Wir veröffentlichen einen Leserbrief zu dem am 11.12.2020 im Kölner Stadtanzeiger erschienener Artikel von Matthias Koch “Alarm, die Drohnen kommen” über den Drohnenkrieg in Berg-Karabach. #Drohnendebatte


Der Titelumschlag eines Buchs. Oben ist eine schwarze Drohne als Wandgraffiti zu sehen, unten ein Mann in afghanischer Kleidung mit Turban und schwarzem Schnurrbart, der besorgt aussieht.

„Tod per Knopfdruck“: das Buch von Emran Feroz über den Drohnenkrieg der USA erschien 2017. Foto: Stefanie Intveen

Dr. Elvira Högemann, Köln. Diese selektive und leichtfertige Darstellung zum Problem Kampfdrohnen für die Bundeswehr geht zwischen dem Krieg um Bergkarabach und der Inner-SPD-Auseinandersetzung zum Thema über das Wesentliche hinweg. Vor dem Bundestag steht eine Grundsatzentscheidung. Die Kampfdrohne ist keine Verteidigungs- sondern eine Angriffswaffe außerhalb jeden Rechts. Die US-Administration z. B. setzt sie seit Jahren zur gezielten Tötung von Menschen ein, die von den Geheimdiensten als Terroristen markiert wurden – schnelle Hinrichtung ohne Gerichtsurteil, egal an welchem Ort der Welt, ob man sich mit dem betreffenden Land im Krieg befindet oder nicht.

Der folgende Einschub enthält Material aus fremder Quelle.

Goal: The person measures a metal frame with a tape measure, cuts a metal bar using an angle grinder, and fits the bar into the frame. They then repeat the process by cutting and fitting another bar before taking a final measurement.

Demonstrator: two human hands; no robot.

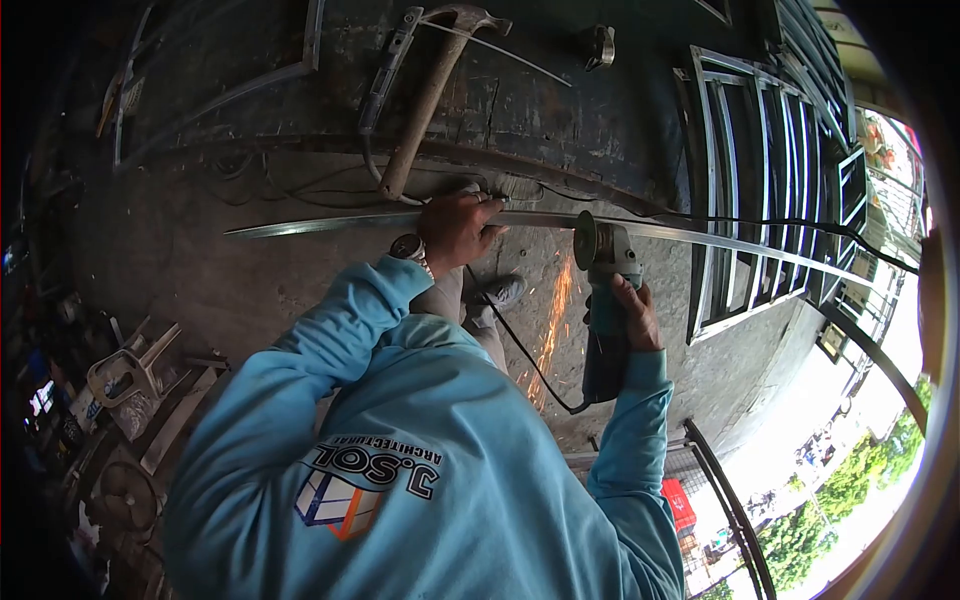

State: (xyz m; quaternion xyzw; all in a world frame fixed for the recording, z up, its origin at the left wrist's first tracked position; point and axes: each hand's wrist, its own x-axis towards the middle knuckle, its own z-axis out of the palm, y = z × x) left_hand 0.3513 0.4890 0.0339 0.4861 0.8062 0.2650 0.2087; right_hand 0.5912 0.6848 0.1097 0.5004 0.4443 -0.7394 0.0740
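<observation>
A long, thin metal bar [330, 222] stretches from left to right in front of my body. My left hand [462, 228], with a watch on its wrist, is closed around the bar left of the cutting place. My right hand [637, 312] grips the body of an angle grinder [605, 350]. The grinder's disc [586, 240] meets the bar, and orange sparks [555, 330] stream down toward the floor. A black cord runs from the grinder's rear end.
On the dark worktable [560, 130] lie a wooden-handled hammer [425, 110] and what looks like a welding electrode holder [390, 70] with a thin rod. Metal frames [755, 180] stand at the right. My shoe [503, 290] is below. A plastic chair [125, 375] sits at left.
</observation>
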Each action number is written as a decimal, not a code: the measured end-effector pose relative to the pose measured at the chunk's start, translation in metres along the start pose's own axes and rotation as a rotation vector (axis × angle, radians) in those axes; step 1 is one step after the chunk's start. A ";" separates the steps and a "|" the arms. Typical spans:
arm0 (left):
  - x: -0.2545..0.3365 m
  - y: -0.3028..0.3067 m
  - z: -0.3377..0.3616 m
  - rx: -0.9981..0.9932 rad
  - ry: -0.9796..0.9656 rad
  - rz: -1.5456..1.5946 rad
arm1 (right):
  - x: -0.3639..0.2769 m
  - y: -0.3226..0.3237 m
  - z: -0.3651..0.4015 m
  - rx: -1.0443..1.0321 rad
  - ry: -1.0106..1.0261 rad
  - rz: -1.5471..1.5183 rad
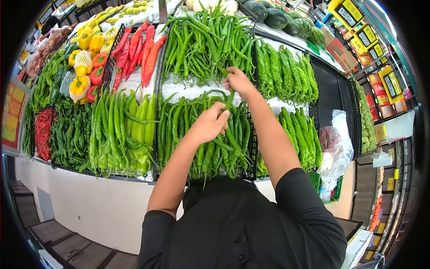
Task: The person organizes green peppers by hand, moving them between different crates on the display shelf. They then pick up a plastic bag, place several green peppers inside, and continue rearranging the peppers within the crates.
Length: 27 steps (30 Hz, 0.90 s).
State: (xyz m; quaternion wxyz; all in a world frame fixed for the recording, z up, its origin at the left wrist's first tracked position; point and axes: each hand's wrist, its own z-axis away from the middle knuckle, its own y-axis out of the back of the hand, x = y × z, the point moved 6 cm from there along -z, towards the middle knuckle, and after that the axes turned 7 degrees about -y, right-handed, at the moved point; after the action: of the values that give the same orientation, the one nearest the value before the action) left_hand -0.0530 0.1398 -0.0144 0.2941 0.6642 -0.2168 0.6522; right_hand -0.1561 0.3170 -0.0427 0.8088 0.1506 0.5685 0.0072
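Green chilli (229,100): gripping near end with partly curled left hand (208,123). Suspending it over back edge of front pepper pile (177,119), pointing long axis away from body, tilting slightly in view; not making out stem end from tip. Gripping far end with curled right hand (240,84). Crossing above black crate edge (252,154) with right forearm (269,123). Leaving open room on white paper (278,106) beyond that edge, between right-side pepper rows (302,136).

Pepper (230,98) partly hid. by R hand (240,84); fine print on price tags (391,84) too sm.
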 end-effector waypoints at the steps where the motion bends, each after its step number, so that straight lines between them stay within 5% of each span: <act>1: -0.005 -0.001 0.000 -0.016 -0.030 0.014 | -0.001 0.007 0.000 -0.007 -0.041 -0.015; 6: -0.028 0.009 0.005 0.005 -0.082 0.003 | -0.008 0.037 -0.006 -0.254 -0.175 0.094; 10: -0.038 0.026 0.019 0.049 -0.054 0.005 | -0.032 0.050 -0.015 -0.228 -0.168 0.382; 14: -0.043 0.040 0.036 0.108 -0.040 0.016 | -0.064 0.058 -0.051 0.077 0.383 0.960; 18: -0.048 0.048 0.046 0.130 -0.010 -0.014 | -0.070 0.045 -0.051 0.113 0.405 1.073; 23: -0.052 0.053 0.053 0.164 -0.021 -0.064 | -0.030 0.013 -0.041 -0.323 0.383 1.183; 27: -0.052 0.066 0.077 0.345 -0.126 -0.305 | -0.056 0.012 0.034 -0.358 0.007 0.826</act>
State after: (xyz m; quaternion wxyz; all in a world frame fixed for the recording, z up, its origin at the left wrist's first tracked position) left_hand -0.0434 0.0341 -0.0571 0.2572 0.7690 -0.0171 0.5849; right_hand -0.1430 0.3102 0.0220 0.7495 0.2226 0.4531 0.4282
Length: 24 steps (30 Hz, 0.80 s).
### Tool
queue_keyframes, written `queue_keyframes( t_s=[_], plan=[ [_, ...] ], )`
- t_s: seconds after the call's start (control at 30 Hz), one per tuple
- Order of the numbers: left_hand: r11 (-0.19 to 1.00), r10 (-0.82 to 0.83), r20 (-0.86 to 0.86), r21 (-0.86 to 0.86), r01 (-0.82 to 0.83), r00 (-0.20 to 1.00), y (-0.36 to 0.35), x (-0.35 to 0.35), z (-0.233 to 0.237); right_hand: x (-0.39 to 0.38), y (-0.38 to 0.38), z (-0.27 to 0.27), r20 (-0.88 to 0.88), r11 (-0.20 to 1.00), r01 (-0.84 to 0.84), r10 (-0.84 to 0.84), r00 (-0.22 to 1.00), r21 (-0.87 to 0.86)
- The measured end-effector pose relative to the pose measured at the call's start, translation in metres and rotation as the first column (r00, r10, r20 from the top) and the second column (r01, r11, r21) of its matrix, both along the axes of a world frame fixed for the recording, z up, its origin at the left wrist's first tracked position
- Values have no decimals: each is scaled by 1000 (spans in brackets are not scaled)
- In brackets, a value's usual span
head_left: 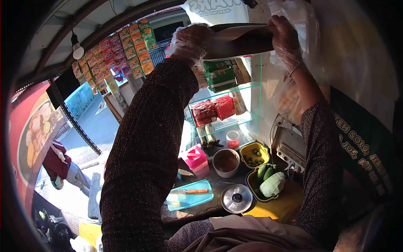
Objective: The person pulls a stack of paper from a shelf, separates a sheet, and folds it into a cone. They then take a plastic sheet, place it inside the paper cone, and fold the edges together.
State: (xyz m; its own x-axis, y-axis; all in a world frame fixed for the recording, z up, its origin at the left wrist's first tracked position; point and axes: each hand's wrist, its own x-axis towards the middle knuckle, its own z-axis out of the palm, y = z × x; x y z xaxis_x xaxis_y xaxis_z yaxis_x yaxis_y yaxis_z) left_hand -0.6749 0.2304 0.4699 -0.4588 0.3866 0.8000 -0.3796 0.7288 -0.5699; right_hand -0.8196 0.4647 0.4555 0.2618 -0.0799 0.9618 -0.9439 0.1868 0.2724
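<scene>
Both of my hands are raised high in front of me in clear plastic gloves. My left hand (192, 41) is closed on the left end of what looks like a sheet of brown wrapping paper (241, 44), its paler side partly showing. My right hand (285, 38) pinches the right end of the same sheet, fingers and thumb together. The sheet is stretched between the hands, slightly curled along its length. Behind and below it stands a glass shelf case (226, 93) with green packs (220, 77) and red packs (204, 112).
Below lie a blue cutting board (201, 202) with a knife (193, 191), a pot (226, 163), a lid (236, 198), a pink container (196, 159), a basket of limes (254, 154) and cabbage (272, 185). Sachets (110, 52) hang left. A person (63, 164) is outside.
</scene>
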Motion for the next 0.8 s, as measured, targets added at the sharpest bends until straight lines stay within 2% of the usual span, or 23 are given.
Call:
queue_keyframes(
  t_s=[0.07,0.1,0.2,0.23,0.3,0.33,0.37,0.43,0.5,0.53,0.57,0.6,0.63,0.67,0.7,0.73,0.77,0.8],
  plan=[
    [997,24,6,76,-24,1000,11,4,2,-5,7,-1,130,995,23,-10,991,-100],
    [994,37,6,105,-38,999,15,6,3,-1,7,-1,127,995,21,-8,992,-101],
    [980,72,3,184,-72,997,25,8,6,13,3,-14,-63,996,53,-58,996,-76],
    [975,83,5,205,-82,997,27,9,6,15,0,-15,-63,996,52,-57,996,-77],
    [965,105,9,241,-104,994,29,9,4,17,-3,-15,-158,996,-33,19,987,-86],
    [960,111,11,259,-110,994,30,10,3,17,-3,-10,-175,986,-17,-13,984,-168],
    [954,118,15,274,-118,993,31,10,3,18,-1,-8,-177,986,-16,-14,984,-168],
    [952,118,14,283,-117,993,27,9,-2,30,4,-6,-54,994,10,-16,998,-110],
    [972,-115,-42,203,121,992,16,8,-7,40,11,-6,-41,993,-11,6,999,-117],
    [958,-233,-65,157,240,970,7,5,-10,42,17,-3,44,982,-94,103,994,-165],
    [957,-237,-65,158,244,969,0,0,-15,44,22,-1,124,961,-171,201,972,-217],
    [577,-670,-129,530,622,731,-10,-9,-21,44,25,-1,200,932,-241,300,933,-272],
    [-41,-867,-365,730,682,339,-15,-14,-22,42,24,-2,201,933,-238,295,934,-269],
    [704,-516,-120,506,499,848,-19,-20,-20,40,23,-3,38,955,-172,186,982,-242],
    [990,-79,-134,105,94,988,-11,-11,-14,38,23,-4,-129,968,-102,73,989,-228],
    [996,38,-88,79,-31,995,-3,-6,-12,39,23,-4,-129,968,-100,71,989,-228],
    [987,157,-45,49,-155,987,6,-3,-9,40,25,-6,-125,957,-189,165,978,-220],
    [987,155,-42,52,-153,987,9,-3,-8,43,26,-8,-116,938,-277,257,959,-210]
  ],
)
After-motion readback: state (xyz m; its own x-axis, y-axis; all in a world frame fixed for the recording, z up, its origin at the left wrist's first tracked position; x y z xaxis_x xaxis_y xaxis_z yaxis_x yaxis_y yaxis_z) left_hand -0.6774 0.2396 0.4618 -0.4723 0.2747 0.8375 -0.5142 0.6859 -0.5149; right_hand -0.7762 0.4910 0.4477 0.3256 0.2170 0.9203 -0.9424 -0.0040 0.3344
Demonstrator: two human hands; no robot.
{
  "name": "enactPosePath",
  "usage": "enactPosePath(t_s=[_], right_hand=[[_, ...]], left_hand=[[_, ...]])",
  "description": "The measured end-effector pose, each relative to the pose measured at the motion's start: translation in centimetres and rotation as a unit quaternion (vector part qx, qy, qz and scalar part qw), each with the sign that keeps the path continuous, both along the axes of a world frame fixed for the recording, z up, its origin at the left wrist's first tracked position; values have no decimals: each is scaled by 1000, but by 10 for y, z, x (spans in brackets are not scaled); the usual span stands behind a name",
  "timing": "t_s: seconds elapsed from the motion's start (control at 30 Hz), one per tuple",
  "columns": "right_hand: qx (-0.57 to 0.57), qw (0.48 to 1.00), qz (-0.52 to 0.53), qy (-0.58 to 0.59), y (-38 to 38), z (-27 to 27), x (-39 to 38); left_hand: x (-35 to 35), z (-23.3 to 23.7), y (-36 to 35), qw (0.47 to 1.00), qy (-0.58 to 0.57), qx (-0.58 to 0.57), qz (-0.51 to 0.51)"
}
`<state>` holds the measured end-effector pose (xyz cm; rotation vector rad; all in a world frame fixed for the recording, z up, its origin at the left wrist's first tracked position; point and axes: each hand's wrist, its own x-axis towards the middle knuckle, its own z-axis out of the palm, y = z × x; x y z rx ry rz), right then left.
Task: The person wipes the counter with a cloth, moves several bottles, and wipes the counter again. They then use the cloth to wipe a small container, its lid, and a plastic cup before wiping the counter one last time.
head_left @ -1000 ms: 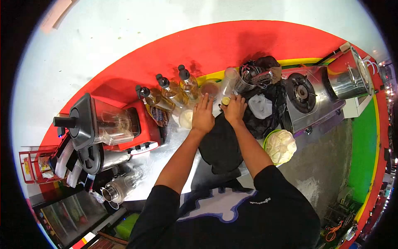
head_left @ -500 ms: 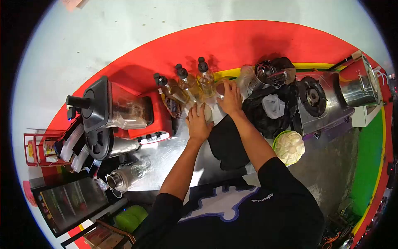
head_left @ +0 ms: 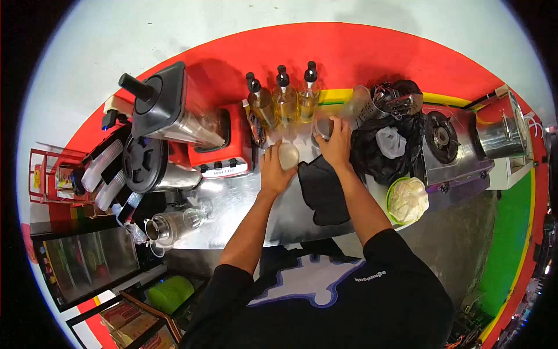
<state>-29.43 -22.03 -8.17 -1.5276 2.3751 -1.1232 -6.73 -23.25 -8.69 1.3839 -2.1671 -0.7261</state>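
My left hand is curled round the left side of a round container with a pale, cream-coloured top, standing on the steel counter. Its thumb lies along the near edge. My right hand closes over the right side of a clear round jar, whose contents I cannot make out. Part of that jar is hidden behind the fingers. Between my forearms a black cloth lies on the counter. Just behind the hands stand several pump-topped bottles with yellowish liquid.
To the left are a red blender, a lidded steel container and a glass jug. On the right sit a black plastic bag, a green bowl with a whitish bundle and a gas stove. The steel counter runs beneath.
The camera view has turned, shifting the blender and bottles rightward. My left fingers have slid from over the pale-topped container to its left side. My right hand stays at the clear jar.
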Motion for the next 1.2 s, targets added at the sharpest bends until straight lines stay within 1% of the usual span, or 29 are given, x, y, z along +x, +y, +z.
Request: enactPosePath(t_s=[0.03, 0.07, 0.1, 0.13, 0.2, 0.27, 0.33, 0.37, 0.47, 0.57, 0.6, 0.63, 0.73, 0.77, 0.8, 0.87, 0.9, 0.93, 0.97, 1.0, 1.07, 1.1, 1.13, 1.2], right_hand=[[-4, 1000, 24, -6, 13, 3, 8], [-9, 999, 48, -10, 26, 6, 16], [17, 996, 68, -52, 40, 12, 25], [21, 996, 68, -51, 52, 11, 34], [-3, 988, 135, -71, 67, 10, 53], [4, 988, 144, -60, 77, 11, 74], [28, 983, 156, -90, 84, 6, 95], [42, 984, 155, -83, 84, 3, 105], [32, 981, 172, -87, 88, -6, 132], [33, 983, 173, -45, 91, -19, 151], [30, 985, 170, -28, 92, -19, 158], [48, 986, 154, -29, 94, -18, 163], [62, 986, 155, -11, 103, -16, 164], [131, 985, 109, 10, 109, -16, 165], [134, 986, 102, 12, 117, -21, 163], [196, 979, -15, 58, 138, -34, 154], [249, 966, -55, 45, 153, -32, 154], [250, 965, -62, 45, 169, -46, 150], [216, 973, -57, 59, 184, -72, 142], [180, 980, -52, 74, 197, -84, 136], [165, 980, -78, 74, 215, -77, 139], [152, 981, -96, 74, 218, -73, 140], [139, 982, -102, 76, 220, -72, 138], [79, 986, -132, -67, 221, -70, 133]], left_hand=[[9, 0, 6, 999, 29, -18, -4], [20, 1, 14, 999, 30, -16, -8], [31, 0, 22, 999, 42, -9, -8], [42, 0, 32, 999, 53, -1, -6], [62, -1, 47, 999, 53, -2, -4], [85, -1, 62, 997, 73, 20, -14], [105, 0, 76, 997, 79, 24, -6], [115, 0, 81, 996, 85, 31, -8], [139, 1, 91, 994, 87, 59, -5], [156, -2, 97, 994, 92, 59, -19], [161, -4, 96, 993, 98, 53, -32], [163, -7, 98, 993, 99, 61, -26], [169, -16, 102, 990, 116, 76, -18], [169, -20, 102, 988, 132, 79, -11], [170, -21, 98, 985, 123, 122, -10], [175, -34, 89, 978, 141, 148, -34], [175, -31, 86, 978, 142, 150, -40], [176, -25, 85, 977, 126, 168, -41], [177, -21, 85, 976, 110, 184, -43], [178, -29, 85, 976, 111, 182, -51], [179, -53, 78, 979, 152, 102, -91], [179, -48, 74, 950, 209, 203, -113], [177, -37, 75, 951, 211, 191, -121], [179, -20, 84, 920, 255, 258, -145]])
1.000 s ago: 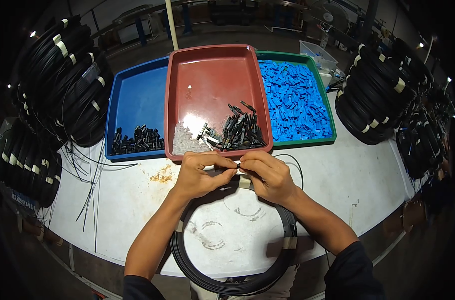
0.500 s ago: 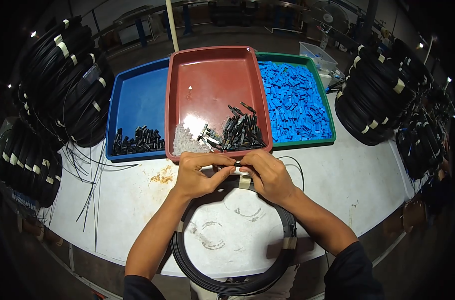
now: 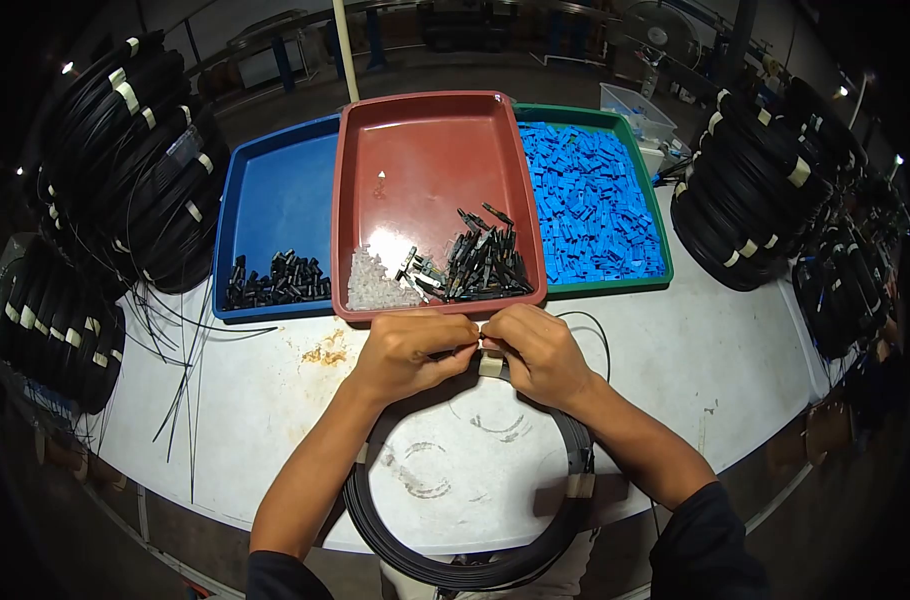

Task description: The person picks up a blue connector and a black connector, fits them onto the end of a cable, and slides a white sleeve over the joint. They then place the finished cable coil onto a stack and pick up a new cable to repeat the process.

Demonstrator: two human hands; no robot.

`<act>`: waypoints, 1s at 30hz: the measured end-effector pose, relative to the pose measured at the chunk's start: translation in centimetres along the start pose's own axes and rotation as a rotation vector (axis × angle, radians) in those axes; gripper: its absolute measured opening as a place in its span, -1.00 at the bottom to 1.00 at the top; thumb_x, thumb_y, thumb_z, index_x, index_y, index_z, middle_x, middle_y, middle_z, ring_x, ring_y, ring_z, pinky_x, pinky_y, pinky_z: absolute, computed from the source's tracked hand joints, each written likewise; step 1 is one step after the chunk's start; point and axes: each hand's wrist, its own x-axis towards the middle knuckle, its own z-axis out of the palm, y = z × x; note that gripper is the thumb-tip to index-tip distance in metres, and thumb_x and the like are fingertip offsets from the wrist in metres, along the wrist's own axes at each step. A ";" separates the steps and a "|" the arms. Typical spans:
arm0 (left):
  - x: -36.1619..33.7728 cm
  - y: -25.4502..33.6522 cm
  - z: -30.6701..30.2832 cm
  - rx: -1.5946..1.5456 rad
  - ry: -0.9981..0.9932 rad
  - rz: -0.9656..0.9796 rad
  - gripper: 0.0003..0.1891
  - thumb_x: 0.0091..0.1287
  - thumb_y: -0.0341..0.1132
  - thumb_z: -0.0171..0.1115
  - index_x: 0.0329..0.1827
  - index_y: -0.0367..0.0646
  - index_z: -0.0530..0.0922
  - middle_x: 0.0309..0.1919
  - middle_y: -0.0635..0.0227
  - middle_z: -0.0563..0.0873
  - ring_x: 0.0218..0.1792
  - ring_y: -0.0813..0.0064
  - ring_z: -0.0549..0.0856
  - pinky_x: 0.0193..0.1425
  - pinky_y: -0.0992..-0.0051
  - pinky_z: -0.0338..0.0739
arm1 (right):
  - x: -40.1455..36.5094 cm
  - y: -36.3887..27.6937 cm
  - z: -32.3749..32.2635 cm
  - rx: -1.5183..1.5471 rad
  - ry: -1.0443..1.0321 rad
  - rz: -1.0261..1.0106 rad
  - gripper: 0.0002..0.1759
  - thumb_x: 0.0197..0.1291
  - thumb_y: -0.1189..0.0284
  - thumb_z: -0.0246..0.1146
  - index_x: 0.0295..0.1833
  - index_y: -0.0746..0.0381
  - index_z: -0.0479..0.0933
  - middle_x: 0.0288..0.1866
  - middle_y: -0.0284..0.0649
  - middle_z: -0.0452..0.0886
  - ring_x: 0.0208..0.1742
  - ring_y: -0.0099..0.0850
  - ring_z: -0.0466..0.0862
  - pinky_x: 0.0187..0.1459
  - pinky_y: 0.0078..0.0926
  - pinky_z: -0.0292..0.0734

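Surface (image 3: 740, 385) first: white, scuffed and stained in places, it is flanked by tall stacks of black cable, the left stack (image 3: 125, 170) with loose ends trailing from it and the right stack (image 3: 750, 190) bound with pale tape. Between them three trays are set side by side. The red tray (image 3: 425, 160) is placed in the middle, its sides overlapping the blue tray (image 3: 280, 200) on the left and the green tray (image 3: 615, 286) on the right. Before them a coil (image 3: 470, 573) is laid, its near side carried past the surface's edge.

Over the coil's far side both hands are brought nearly together. By the left hand (image 3: 400, 350) a narrow fingertip pinch is made; by the right hand (image 3: 535, 345) another, facing it. A thin cable (image 3: 606, 345) is looped out beside the right hand.

Smaller items are heaped in the trays: blue parts (image 3: 590, 205), black parts (image 3: 485, 262), clear bits (image 3: 375, 280) and black stubs (image 3: 280, 282). Smallest, a dark piece (image 3: 480, 338) is held where the fingertips meet – mostly hidden, so its exact form cannot be told. A close two-handed fitting or adjusting step seems to be in hand – steady alignment and light, opposed pressure appear to be called for.
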 end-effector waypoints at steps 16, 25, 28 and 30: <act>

Aus Ihrer Darstellung geht hervor, dass schon jetzt mit den Kampfdrohnen eine Rüstungsspirale im Gang ist, in der sich die potentiellen Gegner mit immer neuen Vernichtungsfähigkeiten überbieten. Mit immer niedrigschwelligeren Einsatzzeiten, mit Entwicklungen also, die enorme Summen verschlingen und  nach ihrer eigenen Logik mit der Herstellung vollautomatischer Waffen enden werden. Gegen diesen Wahnsinn gibt es nur eine vernünftige, völkerrechtskonforme und menschliche Lösung: Abrüsten! Im aktuellen Fall: Nein zu bewaffneten Drohnen für die Bundeswehr.